[What is expected] For this exercise, repeat exactly the lines below starting at the line holding "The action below" and ending at the line holding "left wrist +", both included, with no extra lines and no pictures.

[Supplied material]
•••

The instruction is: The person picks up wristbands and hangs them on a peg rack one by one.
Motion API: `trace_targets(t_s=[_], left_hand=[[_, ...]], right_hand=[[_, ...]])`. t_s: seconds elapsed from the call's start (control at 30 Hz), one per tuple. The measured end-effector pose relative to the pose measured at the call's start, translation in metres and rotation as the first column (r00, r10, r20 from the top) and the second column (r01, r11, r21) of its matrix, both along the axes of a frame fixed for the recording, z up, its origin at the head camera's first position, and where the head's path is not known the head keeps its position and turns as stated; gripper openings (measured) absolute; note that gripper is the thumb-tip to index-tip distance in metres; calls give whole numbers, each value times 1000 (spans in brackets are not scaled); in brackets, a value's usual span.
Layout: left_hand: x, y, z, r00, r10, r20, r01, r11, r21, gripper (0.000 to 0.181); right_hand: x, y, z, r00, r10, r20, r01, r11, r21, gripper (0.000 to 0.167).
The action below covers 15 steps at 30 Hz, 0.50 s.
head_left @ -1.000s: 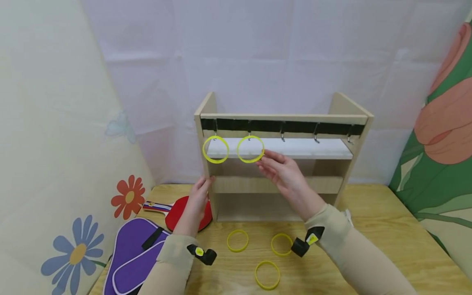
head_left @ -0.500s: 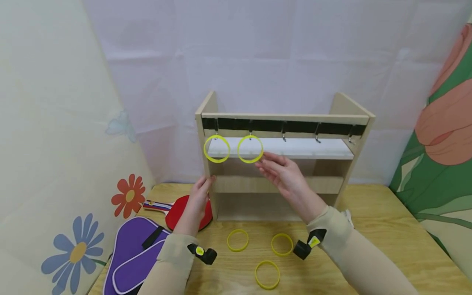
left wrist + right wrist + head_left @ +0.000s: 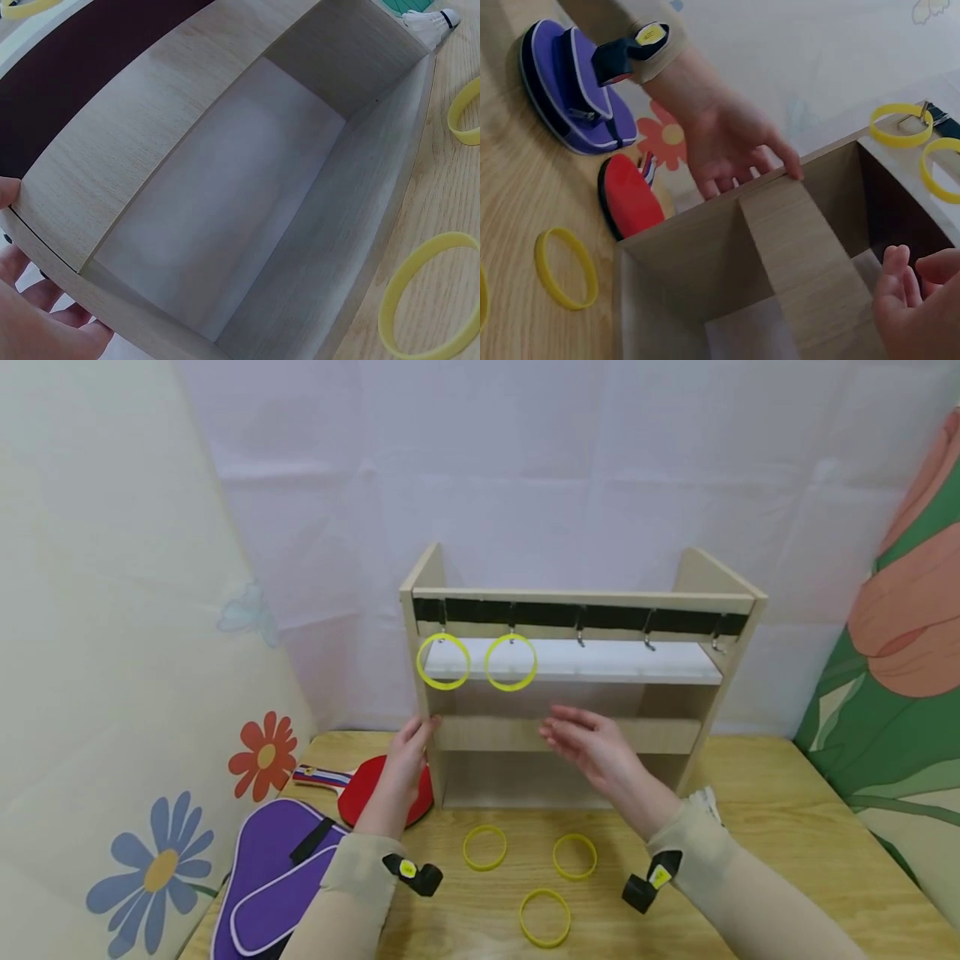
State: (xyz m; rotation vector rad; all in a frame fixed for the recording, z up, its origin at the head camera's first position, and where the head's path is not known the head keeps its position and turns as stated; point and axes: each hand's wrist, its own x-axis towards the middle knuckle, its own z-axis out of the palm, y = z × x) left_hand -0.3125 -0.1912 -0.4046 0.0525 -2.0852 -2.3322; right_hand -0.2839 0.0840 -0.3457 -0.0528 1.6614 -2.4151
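Note:
A small wooden shelf (image 3: 480,737) stands on the table, with a row of metal hooks (image 3: 581,638) along a black strip. From the two leftmost hooks hang a yellow ring (image 3: 444,686) and a second yellow ring (image 3: 511,687). My left hand (image 3: 407,756) grips the shelf's left side panel, thumb on the front edge and fingers on the outer face, as the left wrist view shows. Nothing is in my right hand (image 3: 596,752), which hovers before the shelf, below and right of the second ring, fingers slightly bent. In the right wrist view, its fingers (image 3: 895,281) touch no ring.
On the table in front lie more yellow rings: one at left (image 3: 485,867), one at right (image 3: 575,877), one nearest (image 3: 545,945). A red table tennis bat (image 3: 365,789) and a purple bat case (image 3: 277,868) lie left. A shuttlecock (image 3: 431,27) sits by the shelf's right side.
My right hand has let go of the second ring and moved down and to the right. That ring now hangs freely. My left hand keeps its grip on the panel.

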Motion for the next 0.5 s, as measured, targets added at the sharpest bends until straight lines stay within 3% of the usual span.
trace_targets(t_s=[0.2, 0.5], left_hand=[[1, 0, 0, 1000, -15, -8, 15, 1000, -1, 53], [1, 0, 1, 1000, -17, -2, 17, 1000, 0, 54]], right_hand=[[3, 9, -15, 1000, 17, -10, -16, 1000, 27, 48], [9, 26, -44, 1000, 25, 1, -24, 987, 158, 48]])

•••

[Output for this task]
The action below covers 15 steps at 30 Hz, 0.50 s.
head_left @ -1.000s: 
head_left @ -0.500s: 
left wrist + right wrist + head_left @ +0.000s: 

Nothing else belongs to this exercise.